Is your nonprofit organization pursuing planned gifts? It should be. Research suggests that the average planned gift in the United States falls between $35,000 and $70,000 -- and the amount may increase with more Baby Boomers moving into retirement. Yet many nonprofits, especially small and medium-sized organizations, lack formal planned giving programs.
Benefits of Planned Giving
According to Blackbaud, a software and service provider for nonprofits, planned gifts to charitable organizations over the past 40 years or so have grown 4.5% to 5% annually on average, even during economic downturns. These gifts can play a critical role in sustaining nonprofits by helping to diversify revenue sources.
Moreover, Blackbaud reports, once a planned giving program is established, it typically boasts an enviable cost-to-donation ratio, in the range of 3 to 15 cents of cost per $1 raised. And think about it: If the average planned gift is, say, $50,000, you could secure $1 million simply by landing 20 planned gifts — funds that you could use for new or existing programs or facilities or to establish endowments.
A planned giving program also can serve as a useful tool for building donor loyalty. Individuals who make planned gifts usually want to be involved in the organization over the long term and often will make more donations along the way.
Dos and Don'ts for Your Planned Giving Program
Well-executed planned giving programs can provide multiple benefits for a nonprofit, but they're not without risks. Following some dos and don'ts can help you avoid those pitfalls:
Do conduct research: Before you suggest different planned giving instruments to your prospects (whom you also should research), you need to acquire a basic understanding of each type. Your financial expert can help get you up to speed.
Do treat the donors with special care: Major donors typically like to be recognized.
Don't dismiss loyal donors who've made only smaller donations: You never know how large their estates could turn out to be. They might own a closely held business or valuable real estate.
Don't ignore the cost: As you explore opportunities for planned gifts with your donors, make certain that you've evaluated the resources you need to manage these gifts. You may want to establish a planned giving policy that sets a minimum level for each type of gift.
Don't provide legal or tax advice: Donors may ask for your input on legal or financial aspects of their gifts. You should politely refer them to the appropriate professional and, if they refuse to seek such advice, clearly document your attempts to encourage them to obtain advice.
Donors can use a variety of vehicles to make planned gifts, but the following are some of the most common:
Bequests: The majority of planned gifts are made as bequests in a will. A will might leave a charity a flat dollar amount, a percentage of the estate or the remainder of the estate after other bequests. All of these can provide donors substantial estate tax savings.
Blackbaud research indicates that loyalty is the hallmark of those who make bequests, translating to consistent giving over the years as well as other forms of involvement. Nonprofit organizations should consider targeting loyal donors in their mid-40s and older, who are most likely to be engaged in the estate planning process.
Charitable gift annuities: Donors can use CGAs to contribute assets, usually cash or securities, now, while still enjoying some current financial benefits from the assets.
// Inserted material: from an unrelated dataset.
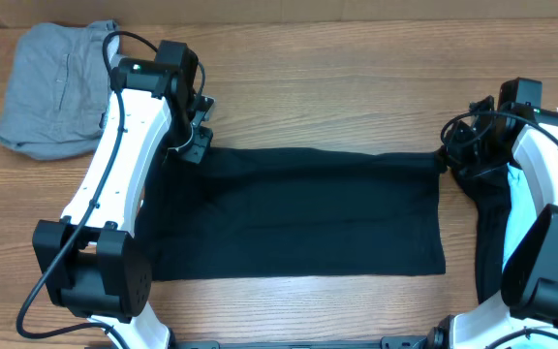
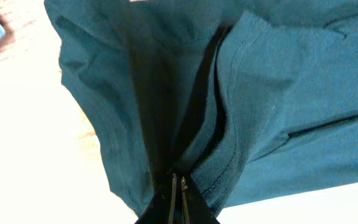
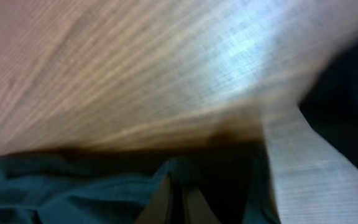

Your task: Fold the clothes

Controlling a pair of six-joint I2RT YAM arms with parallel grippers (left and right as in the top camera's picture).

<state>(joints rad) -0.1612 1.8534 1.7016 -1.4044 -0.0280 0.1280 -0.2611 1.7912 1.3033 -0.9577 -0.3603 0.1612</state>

How? The donor receives a guaranteed income stream for life, paid by the not-for-profit. He or she also enjoys a charitable income tax deduction.
CGAs are appealing to donors in slow economic times. They provide some assurance to those who worry about outliving their resources, along with potentially a higher after-tax rate of return than might be achieved from other investments.
Loyal, retired donors in their late 60s and older make good prospects for CGAs. Blackbaud again warns against putting too much weight on the size of previous donations, finding that annual gifts of these donors are generally under $100.
Charitable remainder trusts: CRTs are irrevocable trusts that pay a specific amount or percentage to one or more "income beneficiaries" -- often the donor and his or her spouse -- for a fixed term or their lifetimes, similar to a CGA. When that period expires, the remaining property in the trust goes to a specific charity or charities. CRTs are popular with the wealthy and often result in large gifts.
CRTs may be particularly attractive to donors holding low-yielding but highly appreciated assets like real estate or stock. By using a CRT, a donor can transfer the asset, avoiding capital gains when the trust sells the asset while simultaneously obtaining an income stream (some of which may be taxable).
The donor gets a charitable income tax deduction at the time of the original gift, and the remaining property that will be transferred to the charity is removed from the taxable estate. (If the donor names someone else as an income beneficiary, tax liability may be incurred when the CRT is funded.)
Look Before You Leap
While planned giving holds tremendous promise for nonprofit organizations, it's important to recognize that some of the vehicles require significant hands-on involvement from an organization. Consult with your financial and tax advisers to determine the best approach for your program.